Task details:
Leave the pictures out and quote every line from the start of the listing to the line with "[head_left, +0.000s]", inclusive.

Collected material:
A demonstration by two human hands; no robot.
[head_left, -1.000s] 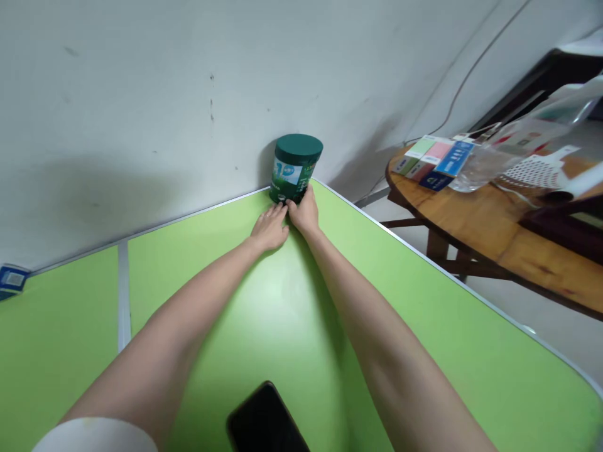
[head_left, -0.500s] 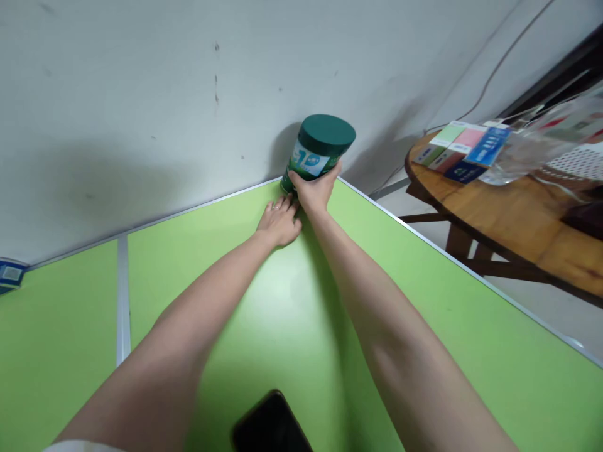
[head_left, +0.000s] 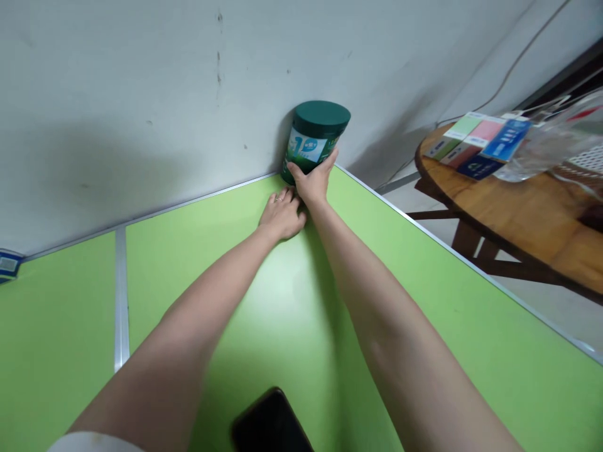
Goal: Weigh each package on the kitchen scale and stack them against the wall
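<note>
A dark green round can (head_left: 315, 143) with a white and blue label stands tilted at the far corner of the green table (head_left: 235, 301), against the grey wall. My right hand (head_left: 315, 182) grips its lower part, thumb on the left side and fingers round the right. Just left of it, my left hand (head_left: 281, 215) lies flat on the table with a ring on one finger, its fingertips at the can's base.
A black phone (head_left: 269, 427) lies on the table near my body. A blue packet (head_left: 8, 265) sits at the far left edge. To the right stands a round wooden table (head_left: 522, 216) with coloured boxes (head_left: 478, 143) and a clear plastic bag (head_left: 551, 147).
My right hand went from the can's base to gripping its side and tipped the can away from the table. My left hand stayed flat beside it.
</note>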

Answer to this task:
A demonstration by two human hands; no robot.
[head_left, -1.000s] 
[head_left, -0.500s] 
[head_left, +0.000s] 

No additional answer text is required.